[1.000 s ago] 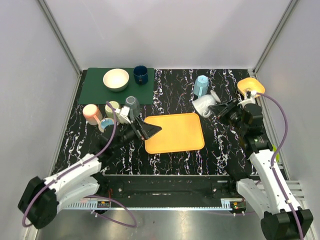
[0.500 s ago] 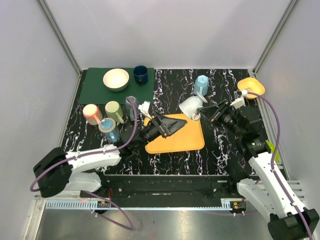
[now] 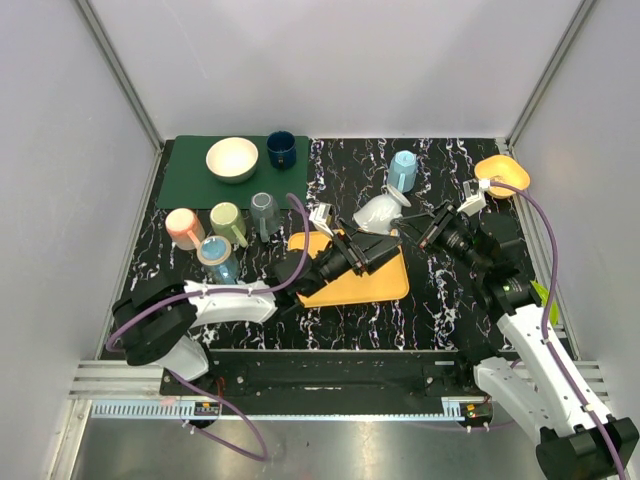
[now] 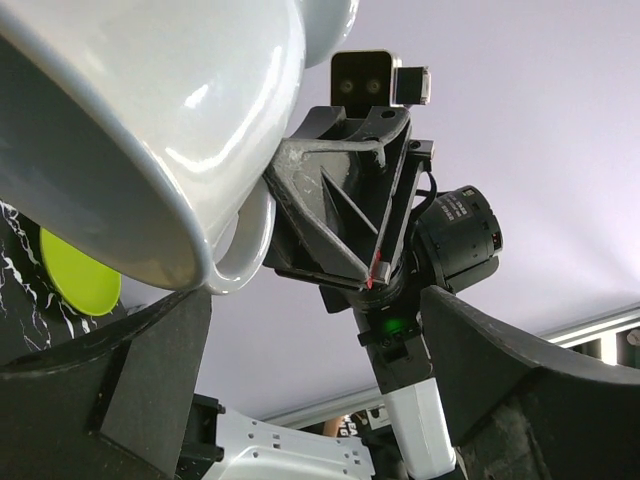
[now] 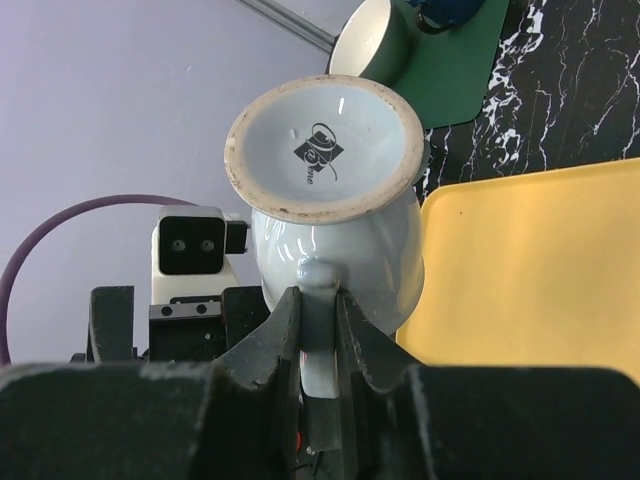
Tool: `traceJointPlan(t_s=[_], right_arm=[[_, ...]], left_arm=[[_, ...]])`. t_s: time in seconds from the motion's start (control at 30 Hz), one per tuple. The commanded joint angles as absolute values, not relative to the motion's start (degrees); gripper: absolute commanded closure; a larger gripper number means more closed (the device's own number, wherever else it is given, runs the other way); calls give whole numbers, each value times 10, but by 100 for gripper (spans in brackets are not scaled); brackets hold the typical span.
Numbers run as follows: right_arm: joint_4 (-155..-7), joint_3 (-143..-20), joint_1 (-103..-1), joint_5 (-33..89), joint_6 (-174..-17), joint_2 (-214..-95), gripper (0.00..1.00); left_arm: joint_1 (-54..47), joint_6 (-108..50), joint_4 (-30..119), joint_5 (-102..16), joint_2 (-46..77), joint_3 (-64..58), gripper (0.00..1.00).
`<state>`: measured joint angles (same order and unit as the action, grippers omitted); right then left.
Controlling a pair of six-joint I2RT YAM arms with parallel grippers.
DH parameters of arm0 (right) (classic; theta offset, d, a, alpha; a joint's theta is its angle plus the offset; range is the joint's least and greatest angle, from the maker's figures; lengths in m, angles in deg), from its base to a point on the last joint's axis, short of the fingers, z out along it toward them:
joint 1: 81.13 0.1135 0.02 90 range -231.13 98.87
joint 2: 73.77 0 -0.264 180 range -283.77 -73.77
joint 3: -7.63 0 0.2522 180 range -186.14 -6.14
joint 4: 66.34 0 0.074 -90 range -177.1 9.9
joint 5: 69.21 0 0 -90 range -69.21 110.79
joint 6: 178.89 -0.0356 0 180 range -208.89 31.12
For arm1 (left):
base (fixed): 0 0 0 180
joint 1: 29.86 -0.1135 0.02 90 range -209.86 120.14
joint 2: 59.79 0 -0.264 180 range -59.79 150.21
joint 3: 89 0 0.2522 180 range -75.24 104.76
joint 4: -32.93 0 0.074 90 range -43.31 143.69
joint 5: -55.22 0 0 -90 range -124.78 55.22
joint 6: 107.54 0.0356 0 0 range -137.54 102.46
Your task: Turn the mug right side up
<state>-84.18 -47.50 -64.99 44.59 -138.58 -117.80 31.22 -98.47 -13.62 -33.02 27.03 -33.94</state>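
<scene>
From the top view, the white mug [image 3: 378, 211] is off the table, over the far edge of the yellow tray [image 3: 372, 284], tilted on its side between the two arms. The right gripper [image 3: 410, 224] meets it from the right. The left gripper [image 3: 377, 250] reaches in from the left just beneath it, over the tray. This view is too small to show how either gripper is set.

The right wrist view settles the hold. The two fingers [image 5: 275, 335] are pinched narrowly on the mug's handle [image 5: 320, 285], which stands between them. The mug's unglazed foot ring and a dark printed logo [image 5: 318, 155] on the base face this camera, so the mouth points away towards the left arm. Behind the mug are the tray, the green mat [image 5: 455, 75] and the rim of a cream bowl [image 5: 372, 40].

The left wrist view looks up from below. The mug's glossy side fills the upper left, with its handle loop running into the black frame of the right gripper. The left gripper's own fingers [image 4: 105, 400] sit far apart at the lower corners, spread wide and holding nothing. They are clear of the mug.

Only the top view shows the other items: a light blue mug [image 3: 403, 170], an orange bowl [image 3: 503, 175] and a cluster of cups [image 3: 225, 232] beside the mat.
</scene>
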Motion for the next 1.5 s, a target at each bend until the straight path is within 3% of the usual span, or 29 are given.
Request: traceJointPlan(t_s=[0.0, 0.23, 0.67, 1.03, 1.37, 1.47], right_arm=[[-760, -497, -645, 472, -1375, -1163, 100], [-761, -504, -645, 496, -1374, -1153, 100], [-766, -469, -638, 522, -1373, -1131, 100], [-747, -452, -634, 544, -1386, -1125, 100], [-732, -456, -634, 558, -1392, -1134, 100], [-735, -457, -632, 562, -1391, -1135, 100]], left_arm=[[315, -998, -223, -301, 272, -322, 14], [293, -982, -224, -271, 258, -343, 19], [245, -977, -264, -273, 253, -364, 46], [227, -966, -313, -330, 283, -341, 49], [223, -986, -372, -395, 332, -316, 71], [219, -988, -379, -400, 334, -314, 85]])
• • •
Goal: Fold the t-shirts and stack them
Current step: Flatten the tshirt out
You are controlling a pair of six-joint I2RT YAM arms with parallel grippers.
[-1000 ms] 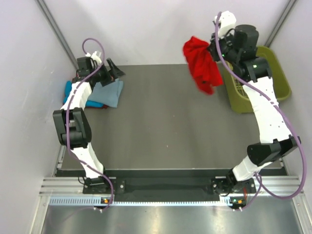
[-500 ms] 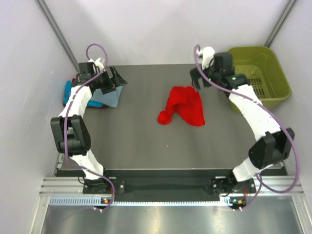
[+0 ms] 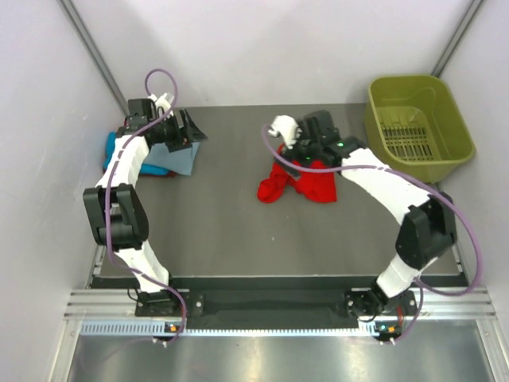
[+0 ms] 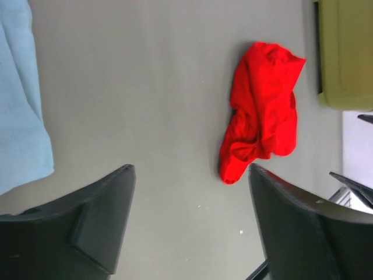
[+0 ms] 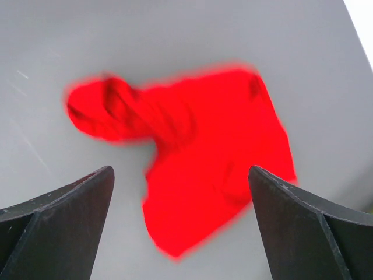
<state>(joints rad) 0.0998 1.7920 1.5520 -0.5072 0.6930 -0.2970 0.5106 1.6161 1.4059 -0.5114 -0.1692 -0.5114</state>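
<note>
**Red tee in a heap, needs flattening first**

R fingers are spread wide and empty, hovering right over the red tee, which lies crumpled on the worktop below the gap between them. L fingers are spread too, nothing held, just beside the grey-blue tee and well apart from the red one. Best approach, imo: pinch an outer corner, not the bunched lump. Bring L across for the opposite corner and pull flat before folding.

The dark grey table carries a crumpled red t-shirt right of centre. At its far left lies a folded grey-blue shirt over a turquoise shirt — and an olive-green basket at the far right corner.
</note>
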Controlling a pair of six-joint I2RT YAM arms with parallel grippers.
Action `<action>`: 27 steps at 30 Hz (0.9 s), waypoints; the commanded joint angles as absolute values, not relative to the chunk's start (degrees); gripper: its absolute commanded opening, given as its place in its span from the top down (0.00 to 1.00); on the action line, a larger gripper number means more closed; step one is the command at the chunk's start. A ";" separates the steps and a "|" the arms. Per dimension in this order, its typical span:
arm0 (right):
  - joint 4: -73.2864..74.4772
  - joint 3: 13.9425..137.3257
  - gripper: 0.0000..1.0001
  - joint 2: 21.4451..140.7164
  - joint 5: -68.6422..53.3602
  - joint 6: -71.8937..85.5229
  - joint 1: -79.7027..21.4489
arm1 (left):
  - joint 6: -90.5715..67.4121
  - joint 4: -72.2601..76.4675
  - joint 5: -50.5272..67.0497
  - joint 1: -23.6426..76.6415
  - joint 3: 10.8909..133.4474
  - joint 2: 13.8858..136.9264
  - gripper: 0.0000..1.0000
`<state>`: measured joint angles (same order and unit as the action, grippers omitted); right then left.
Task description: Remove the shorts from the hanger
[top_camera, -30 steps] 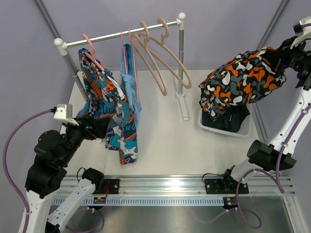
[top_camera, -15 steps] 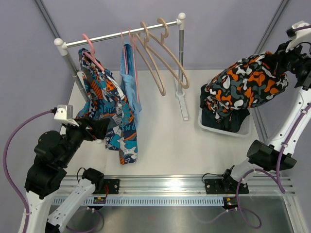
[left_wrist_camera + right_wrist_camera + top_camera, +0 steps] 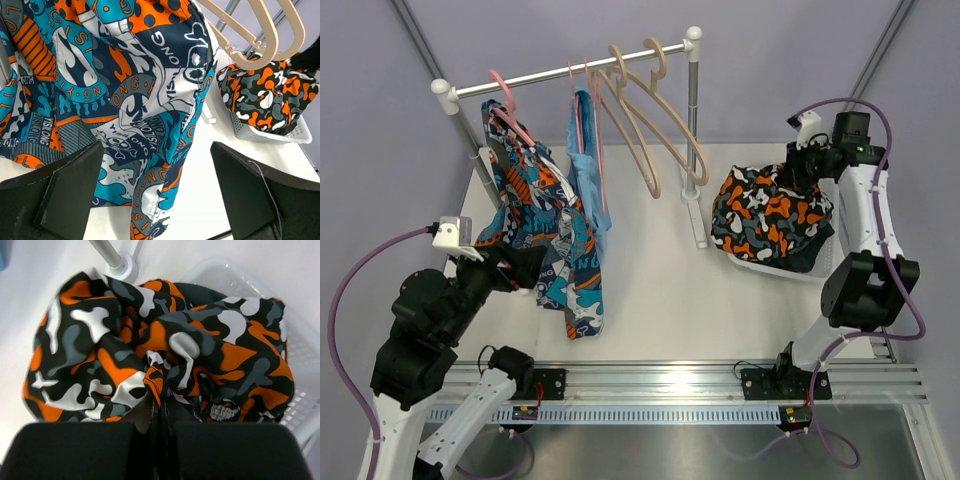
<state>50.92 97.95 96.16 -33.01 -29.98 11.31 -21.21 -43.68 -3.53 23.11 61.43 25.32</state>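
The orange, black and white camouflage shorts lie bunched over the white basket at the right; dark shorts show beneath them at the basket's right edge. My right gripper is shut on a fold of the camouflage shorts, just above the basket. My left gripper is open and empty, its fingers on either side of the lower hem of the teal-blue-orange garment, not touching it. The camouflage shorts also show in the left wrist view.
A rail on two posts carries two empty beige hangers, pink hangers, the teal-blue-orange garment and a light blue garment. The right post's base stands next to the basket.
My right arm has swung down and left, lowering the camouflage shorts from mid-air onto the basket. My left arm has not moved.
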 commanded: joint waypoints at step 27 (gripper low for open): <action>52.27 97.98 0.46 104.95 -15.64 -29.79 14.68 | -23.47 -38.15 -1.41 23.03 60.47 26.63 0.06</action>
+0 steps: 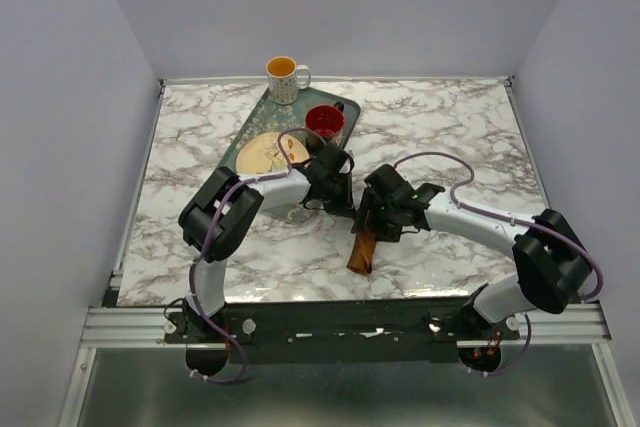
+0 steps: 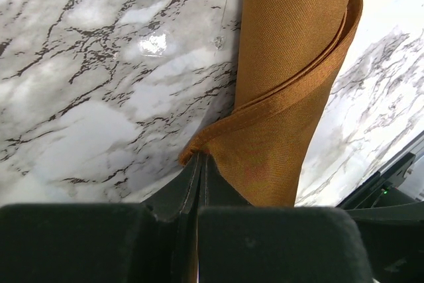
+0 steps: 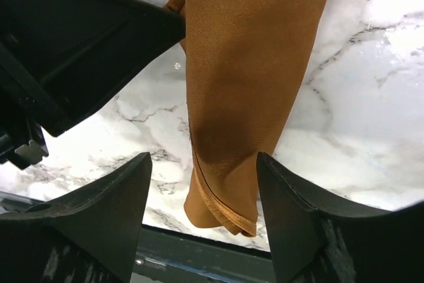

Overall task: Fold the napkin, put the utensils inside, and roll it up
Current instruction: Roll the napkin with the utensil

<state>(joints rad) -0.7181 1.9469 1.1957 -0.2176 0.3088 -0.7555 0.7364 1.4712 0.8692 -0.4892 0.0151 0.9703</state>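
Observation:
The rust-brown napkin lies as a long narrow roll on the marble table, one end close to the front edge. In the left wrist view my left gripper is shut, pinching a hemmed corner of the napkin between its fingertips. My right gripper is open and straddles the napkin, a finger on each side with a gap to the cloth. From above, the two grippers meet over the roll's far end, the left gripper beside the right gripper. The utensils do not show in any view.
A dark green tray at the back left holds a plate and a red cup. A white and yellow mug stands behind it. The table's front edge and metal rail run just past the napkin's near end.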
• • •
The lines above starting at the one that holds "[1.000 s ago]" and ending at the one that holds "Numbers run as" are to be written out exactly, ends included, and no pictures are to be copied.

[1.000 s ago] 
[0.500 s ago] 
[now] 
[now] 
[now] 
Tool: `traceJointPlan(t_s=[_], right_arm=[[_, ...]], left_arm=[[_, ...]])`. t_s: time in seconds from the motion's start (control at 30 Hz), one per tuple. The commanded joint angles as absolute values, not relative to the motion's start (degrees); gripper: absolute commanded closure; a larger gripper number means more closed (the device's own number, wherever else it is given, runs the other way); calls give whole numbers, each value times 10, but by 100 for gripper (spans in brackets are not scaled); brackets hold the typical span.
Numbers run as follows: right_arm: joint_4 (-155..-7), joint_3 (-143..-20), joint_1 (-103..-1), joint_5 (-33..89), joint_6 (-174..-17), joint_2 (-214..-95), gripper (0.00..1.00); left_arm: joint_1 (-54..47), joint_6 (-108..50), joint_4 (-30..119), joint_5 (-102..16), joint_2 (-46..77), joint_3 (-64..58), gripper (0.00..1.00).

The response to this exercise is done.